Work task.
Exactly the line that contains "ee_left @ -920" and the lines following it to the end of the data are to be reproduced, and nothing more.

Data.

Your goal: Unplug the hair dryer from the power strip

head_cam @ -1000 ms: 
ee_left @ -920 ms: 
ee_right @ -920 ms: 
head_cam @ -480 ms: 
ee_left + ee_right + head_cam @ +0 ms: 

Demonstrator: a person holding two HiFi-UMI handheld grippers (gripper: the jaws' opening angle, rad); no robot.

Task result.
ee_left @ -920 ms: 
ee_right @ -920 ms: 
head_cam @ -480 ms: 
ee_left + ee_right + head_cam @ +0 ms: 

Demonstrator: a person holding two HiFi-UMI handheld grippers (gripper: the jaws' opening angle, rad); no robot.

No additional output will be generated.